A colleague, not an oracle
If it isn't a mind, and isn't a library, what is it actually good for? The most useful way to picture what these systems have become is neither a brain in a box nor an all-knowing oracle, but a co-worker — a fast, tireless, astonishingly well-read colleague who will draft, summarise, translate, write code, and reason through a problem in seconds, and who will also, every so often, say something confidently wrong. You wouldn't hand a colleague like that the keys and walk away. You'd give them work, check what comes back, lean on them hardest where they're strong, and trust them least where they're not.
That quietly changes which skill is worth having. For most of history the prize went to knowing things. When a capable-but-fallible expert is available to everyone for the price of electricity, the prize shifts to directing and checking: asking the right question, recognising the plausible answer that's actually wrong, knowing which task to hand over and which to keep. Work becomes less solo performance and more supervision — you and an uneven, brilliant assistant, each doing the part you're better at. The people who get the most from these tools won't be the ones who trust them most, or least, but the ones who judge best when to do which.
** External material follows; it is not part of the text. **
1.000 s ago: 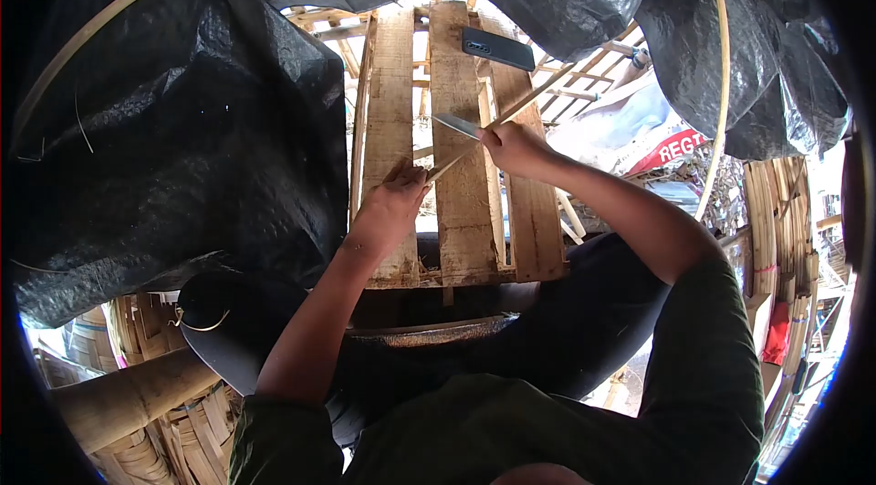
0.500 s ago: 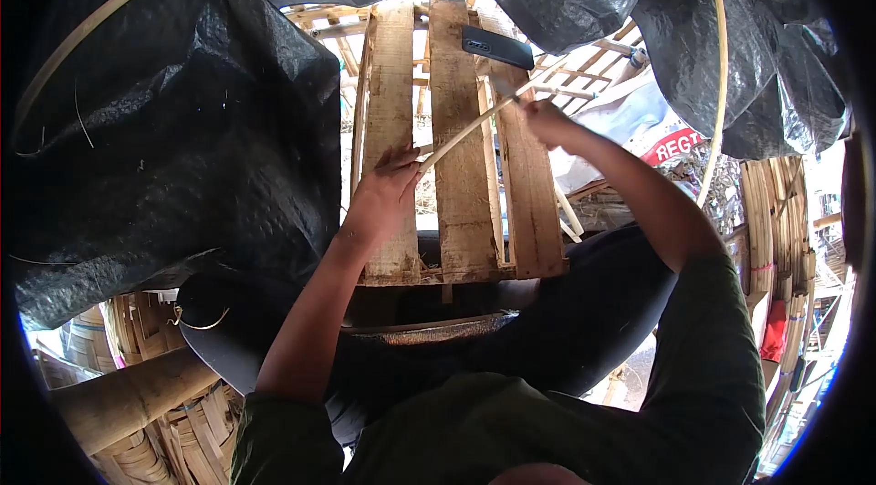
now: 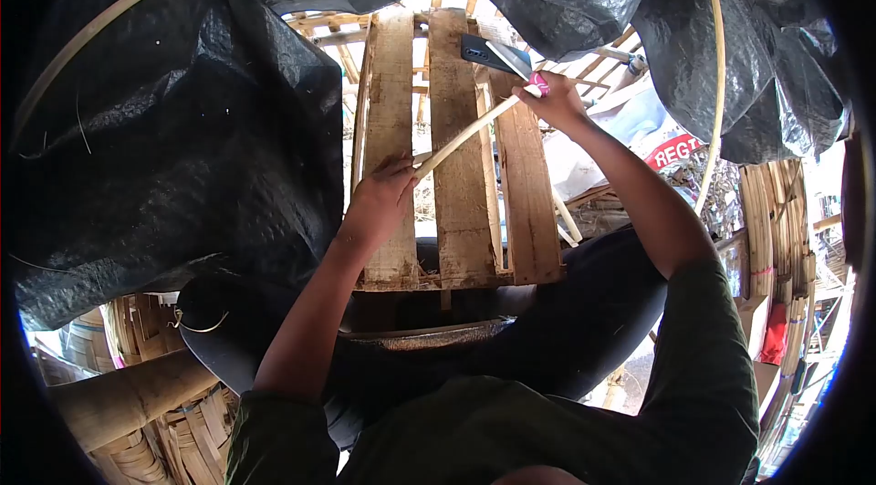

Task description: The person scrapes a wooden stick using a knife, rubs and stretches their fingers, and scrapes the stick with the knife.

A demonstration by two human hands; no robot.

And the trend lines say this colleague is about to be everywhere. The cost of a given ability is falling several-fold a year, so the expert-on-tap that cost a fortune in 2023 runs on a laptop tomorrow; and because one training run is shared across millions of people, everyone gets the same capable assistant at once. The question was never going to be whether we work alongside these systems — that is already happening — but how well we learn to. The brain's twenty watts buys one expert per skull, served to one person for one lifetime. This buys a passable one for nearly everyone, all at the same time. What we make of that — how we divide the work, and how carefully we check it — is now the interesting part.